View our latest analysis for China Risun Group

China Risun Group's Earnings Easily Cover the Distributions

We like to see a healthy dividend yield, but that is only helpful to us if the payment can continue. Based on the last payment, China Risun Group was paying only paying out a fraction of earnings, but the payment was a massive 112% of cash flows. While the business may be attempting to set a balanced dividend policy, a cash payout ratio this high might expose the dividend to being cut if the business ran into some challenges.

Looking forward, earnings per share could rise by 38.6% over the next year if the trend from the last few years continues. Assuming the dividend continues along recent trends, we think the payout ratio could be 25% by next year, which is in a pretty sustainable range.

historic-dividend
SEHK:1907 Historic Dividend May 29th 2022

China Risun Group's Dividend Has Lacked Consistency

The track record isn't the longest, but we are already seeing a bit of instability in the payments. The dividend has gone from CN¥0.15 in 2019 to the most recent annual payment of CN¥0.19. This means that it has been growing its distributions at 6.7% per annum over that time. We have seen cuts in the past, so while the growth looks promising we would be a little bit cautious about its track record.

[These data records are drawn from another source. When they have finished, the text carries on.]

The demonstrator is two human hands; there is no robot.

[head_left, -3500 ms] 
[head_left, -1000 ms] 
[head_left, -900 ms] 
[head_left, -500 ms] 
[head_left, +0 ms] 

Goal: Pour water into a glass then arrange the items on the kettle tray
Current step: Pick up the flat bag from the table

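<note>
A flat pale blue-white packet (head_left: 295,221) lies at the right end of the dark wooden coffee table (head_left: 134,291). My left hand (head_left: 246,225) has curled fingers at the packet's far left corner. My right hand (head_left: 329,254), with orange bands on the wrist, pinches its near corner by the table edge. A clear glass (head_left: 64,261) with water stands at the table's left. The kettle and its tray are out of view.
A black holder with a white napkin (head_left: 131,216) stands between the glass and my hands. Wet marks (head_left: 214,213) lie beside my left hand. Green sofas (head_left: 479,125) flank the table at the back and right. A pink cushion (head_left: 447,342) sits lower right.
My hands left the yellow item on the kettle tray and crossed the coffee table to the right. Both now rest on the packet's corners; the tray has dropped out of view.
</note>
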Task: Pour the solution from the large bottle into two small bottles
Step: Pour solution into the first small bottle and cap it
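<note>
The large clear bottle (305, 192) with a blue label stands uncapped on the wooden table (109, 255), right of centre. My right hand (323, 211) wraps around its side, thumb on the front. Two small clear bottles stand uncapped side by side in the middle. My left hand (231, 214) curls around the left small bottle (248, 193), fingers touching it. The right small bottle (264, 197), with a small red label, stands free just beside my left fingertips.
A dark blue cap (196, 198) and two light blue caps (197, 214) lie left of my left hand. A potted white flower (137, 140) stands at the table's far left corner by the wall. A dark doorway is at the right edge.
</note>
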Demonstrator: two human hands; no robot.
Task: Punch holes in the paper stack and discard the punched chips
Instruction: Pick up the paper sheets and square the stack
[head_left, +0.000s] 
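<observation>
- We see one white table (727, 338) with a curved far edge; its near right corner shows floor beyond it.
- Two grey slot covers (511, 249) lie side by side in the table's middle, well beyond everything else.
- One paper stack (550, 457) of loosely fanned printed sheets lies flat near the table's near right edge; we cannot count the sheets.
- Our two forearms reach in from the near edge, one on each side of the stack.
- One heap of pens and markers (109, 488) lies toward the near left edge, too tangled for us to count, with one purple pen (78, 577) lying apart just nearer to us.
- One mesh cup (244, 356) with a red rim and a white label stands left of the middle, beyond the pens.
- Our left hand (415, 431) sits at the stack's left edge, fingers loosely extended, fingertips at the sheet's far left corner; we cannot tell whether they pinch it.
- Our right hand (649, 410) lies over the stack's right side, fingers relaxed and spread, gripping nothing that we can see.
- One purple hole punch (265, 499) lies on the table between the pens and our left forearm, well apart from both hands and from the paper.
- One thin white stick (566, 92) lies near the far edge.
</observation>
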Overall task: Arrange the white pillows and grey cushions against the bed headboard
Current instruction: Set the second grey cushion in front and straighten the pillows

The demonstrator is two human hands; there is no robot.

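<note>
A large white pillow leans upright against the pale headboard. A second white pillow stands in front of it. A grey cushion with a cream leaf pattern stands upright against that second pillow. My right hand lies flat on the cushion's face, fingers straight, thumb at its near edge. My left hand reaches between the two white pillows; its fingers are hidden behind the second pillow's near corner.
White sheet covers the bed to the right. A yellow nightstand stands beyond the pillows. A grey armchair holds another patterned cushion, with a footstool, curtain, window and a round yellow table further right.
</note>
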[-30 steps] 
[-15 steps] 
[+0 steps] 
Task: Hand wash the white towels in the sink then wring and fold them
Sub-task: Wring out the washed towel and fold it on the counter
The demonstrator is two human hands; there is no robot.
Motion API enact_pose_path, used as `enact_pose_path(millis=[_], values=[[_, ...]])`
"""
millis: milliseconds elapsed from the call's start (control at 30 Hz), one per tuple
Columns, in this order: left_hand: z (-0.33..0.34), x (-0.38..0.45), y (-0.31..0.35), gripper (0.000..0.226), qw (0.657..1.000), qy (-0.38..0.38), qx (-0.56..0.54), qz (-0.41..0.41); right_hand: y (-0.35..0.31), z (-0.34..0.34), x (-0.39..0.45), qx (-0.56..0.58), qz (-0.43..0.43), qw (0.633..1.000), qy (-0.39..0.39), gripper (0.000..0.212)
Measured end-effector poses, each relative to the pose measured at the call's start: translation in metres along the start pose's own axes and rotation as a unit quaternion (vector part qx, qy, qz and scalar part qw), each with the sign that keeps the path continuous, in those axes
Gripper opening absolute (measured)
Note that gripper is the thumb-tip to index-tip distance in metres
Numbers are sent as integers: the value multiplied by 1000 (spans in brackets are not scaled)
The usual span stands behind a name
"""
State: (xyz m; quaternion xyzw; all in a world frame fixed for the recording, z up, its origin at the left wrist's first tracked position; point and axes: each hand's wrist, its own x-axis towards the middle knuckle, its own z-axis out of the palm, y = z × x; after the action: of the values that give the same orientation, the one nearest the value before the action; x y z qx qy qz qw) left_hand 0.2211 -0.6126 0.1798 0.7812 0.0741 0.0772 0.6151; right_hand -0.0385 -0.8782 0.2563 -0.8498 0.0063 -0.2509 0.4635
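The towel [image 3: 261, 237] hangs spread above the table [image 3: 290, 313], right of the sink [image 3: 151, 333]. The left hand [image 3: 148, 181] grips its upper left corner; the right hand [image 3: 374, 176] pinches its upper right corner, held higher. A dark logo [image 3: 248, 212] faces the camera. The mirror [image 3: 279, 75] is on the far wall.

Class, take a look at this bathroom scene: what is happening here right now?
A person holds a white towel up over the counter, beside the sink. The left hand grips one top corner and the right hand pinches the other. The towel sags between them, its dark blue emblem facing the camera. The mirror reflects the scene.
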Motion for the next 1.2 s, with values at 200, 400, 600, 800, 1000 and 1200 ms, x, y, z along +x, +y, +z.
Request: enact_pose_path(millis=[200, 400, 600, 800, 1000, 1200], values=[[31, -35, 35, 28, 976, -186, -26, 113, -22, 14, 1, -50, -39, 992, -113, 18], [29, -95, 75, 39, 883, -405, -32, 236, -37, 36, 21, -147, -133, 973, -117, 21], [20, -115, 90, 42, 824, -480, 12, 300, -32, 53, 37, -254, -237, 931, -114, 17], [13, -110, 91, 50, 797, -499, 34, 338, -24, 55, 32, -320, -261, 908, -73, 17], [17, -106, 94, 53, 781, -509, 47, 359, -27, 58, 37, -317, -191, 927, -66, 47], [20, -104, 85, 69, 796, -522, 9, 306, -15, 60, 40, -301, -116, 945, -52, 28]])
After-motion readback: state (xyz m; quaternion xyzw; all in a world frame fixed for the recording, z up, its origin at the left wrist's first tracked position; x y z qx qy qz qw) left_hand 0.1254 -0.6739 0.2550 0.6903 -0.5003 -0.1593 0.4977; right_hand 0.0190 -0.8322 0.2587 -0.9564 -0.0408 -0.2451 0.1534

The Dividend Looks Likely To Grow

Growing earnings per share could be a mitigating factor when considering the past fluctuations in the dividend. China Risun Group has impressed us by growing EPS at 39% per year over the past five years. A low payout ratio gives the company a lot of flexibility, and growing earnings also make it very easy for it to grow the dividend.

In Summary

In summary, dividends being cut isn't ideal, however it can bring the payment into a more sustainable range. With cash flows lacking, it is difficult to see how the company can sustain a dividend payment. This company is not in the top tier of income providing stocks.

Investors generally tend to favour companies with a consistent, stable dividend policy as opposed to those operating an irregular one. At the same time, there are other factors our readers should be conscious of before pouring capital into a stock. As an example, we've identified 4 warning signs for China Risun Group that you should be aware of before investing. Looking for more high-yielding dividend ideas? Try our collection of strong dividend payers.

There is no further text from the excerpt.